Task to complete :: For the listing that follows, give again exactly the lines from the one with "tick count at" to the one with "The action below", including both.

Provided data ::
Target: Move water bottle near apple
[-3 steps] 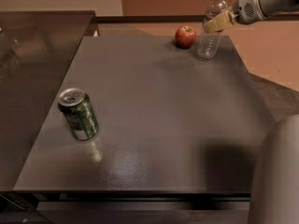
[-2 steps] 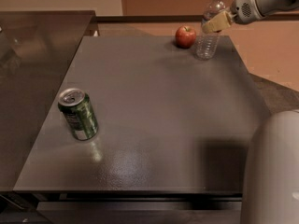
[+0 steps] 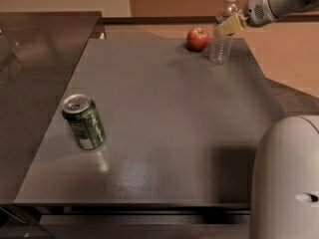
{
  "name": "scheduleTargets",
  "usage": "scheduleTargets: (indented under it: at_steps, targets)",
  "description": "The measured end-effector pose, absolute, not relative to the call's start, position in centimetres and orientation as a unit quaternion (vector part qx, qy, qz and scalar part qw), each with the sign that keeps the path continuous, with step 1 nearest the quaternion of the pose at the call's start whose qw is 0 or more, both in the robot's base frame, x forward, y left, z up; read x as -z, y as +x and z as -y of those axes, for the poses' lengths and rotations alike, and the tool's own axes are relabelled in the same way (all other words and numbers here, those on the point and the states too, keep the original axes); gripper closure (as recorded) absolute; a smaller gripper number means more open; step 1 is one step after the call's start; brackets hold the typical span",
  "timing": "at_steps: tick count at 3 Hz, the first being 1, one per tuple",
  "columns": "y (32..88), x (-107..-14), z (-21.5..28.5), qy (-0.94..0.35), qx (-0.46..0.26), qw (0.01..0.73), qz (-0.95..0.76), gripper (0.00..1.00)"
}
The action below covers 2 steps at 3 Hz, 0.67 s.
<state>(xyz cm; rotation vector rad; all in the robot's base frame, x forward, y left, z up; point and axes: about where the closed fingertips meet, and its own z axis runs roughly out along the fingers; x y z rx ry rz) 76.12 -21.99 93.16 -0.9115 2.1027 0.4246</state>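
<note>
**Water bottle (image 3: 221, 49) upright just beside the apple (image 3: 198, 39)**
It stands at the far edge of the table (image 3: 174, 133). The gripper (image 3: 230, 25) is at its label; I cannot tell whether it clamps. Any release should be gentle, backing straight away so the bottle stays upright.

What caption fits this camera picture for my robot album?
Gripper at the upright water bottle, beside the apple, far end of the table; green soda can stands front left.

Green soda can (image 3: 83, 122) on the grey tabletop (image 3: 169, 133)
It stands near the front left edge — silver top showing — well apart from the end effector (image 3: 230, 25) at the far right corner.
</note>
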Motion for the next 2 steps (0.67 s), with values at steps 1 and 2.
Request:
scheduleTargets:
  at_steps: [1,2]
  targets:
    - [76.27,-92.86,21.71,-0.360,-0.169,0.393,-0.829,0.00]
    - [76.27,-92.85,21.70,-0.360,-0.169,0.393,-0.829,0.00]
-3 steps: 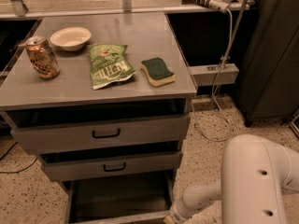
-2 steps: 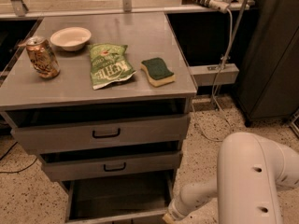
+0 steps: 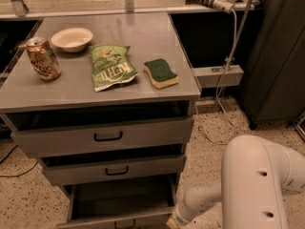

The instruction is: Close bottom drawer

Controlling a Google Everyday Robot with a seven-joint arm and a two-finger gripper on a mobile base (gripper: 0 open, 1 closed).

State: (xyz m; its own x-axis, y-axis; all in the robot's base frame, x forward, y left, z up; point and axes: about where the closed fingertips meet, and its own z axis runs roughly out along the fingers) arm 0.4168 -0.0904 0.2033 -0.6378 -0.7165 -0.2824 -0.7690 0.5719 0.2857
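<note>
The bottom drawer (image 3: 119,200) is the lowest of three grey drawers and stands pulled far out, its dark inside showing. Its front panel (image 3: 95,222) with a small black handle (image 3: 125,223) lies at the picture's bottom edge. My white arm (image 3: 257,185) comes in from the lower right, and its forearm (image 3: 198,202) reaches down and left. My gripper (image 3: 170,222) is at the bottom edge, right by the drawer's front right corner, mostly cut off by the frame.
The middle drawer (image 3: 114,170) and top drawer (image 3: 107,136) stand slightly out. On the cabinet top lie a can (image 3: 43,58), a white bowl (image 3: 72,38), a green chip bag (image 3: 110,67) and a sponge (image 3: 161,73). Cables (image 3: 224,109) hang at the right by a dark cabinet (image 3: 281,66).
My forearm and gripper have moved a little left and down, closer to the bottom drawer's front right corner. The drawer looks as far open as before.
</note>
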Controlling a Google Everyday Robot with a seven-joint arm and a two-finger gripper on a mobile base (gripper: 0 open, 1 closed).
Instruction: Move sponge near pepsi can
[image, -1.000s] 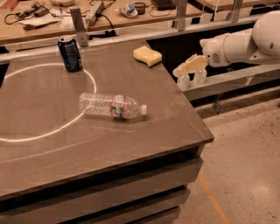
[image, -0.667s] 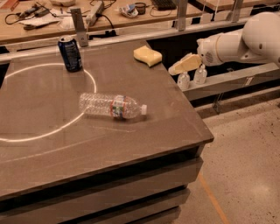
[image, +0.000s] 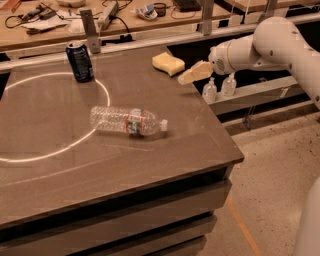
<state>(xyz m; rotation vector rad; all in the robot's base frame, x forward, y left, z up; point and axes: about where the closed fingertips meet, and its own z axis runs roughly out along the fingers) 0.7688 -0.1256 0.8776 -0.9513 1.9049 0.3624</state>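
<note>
The pale yellow sponge (image: 168, 63) lies flat on the dark table (image: 60, 170) near its far right edge. The dark blue pepsi can (image: 80, 61) stands upright at the far left, on the white circle line. My gripper (image: 192, 73) hangs over the table's right edge, just right of the sponge and slightly nearer the camera, not touching it. It holds nothing.
A clear plastic bottle (image: 128, 121) with a red-green label lies on its side in the table's middle. Two small white bottles (image: 219, 88) stand on a ledge beyond the right edge. A cluttered bench (image: 125, 15) and metal posts run behind the table.
My gripper has moved left, from beyond the table's right edge toward the sponge. The sponge, can and bottle have not moved.
</note>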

Exercise output ::
  "timing": "at_steps: tick count at 3 Hz, the first being 1, one per tuple",
  "columns": "y (32..88), x (-107..-14), z (-21.5..28.5), qy (-0.94..0.35), qx (-0.46..0.26), qw (0.01..0.73), qz (-0.95..0.76), gripper (0.00..1.00)"
}
The action below covers 2 steps at 3 Hz, 0.67 s.

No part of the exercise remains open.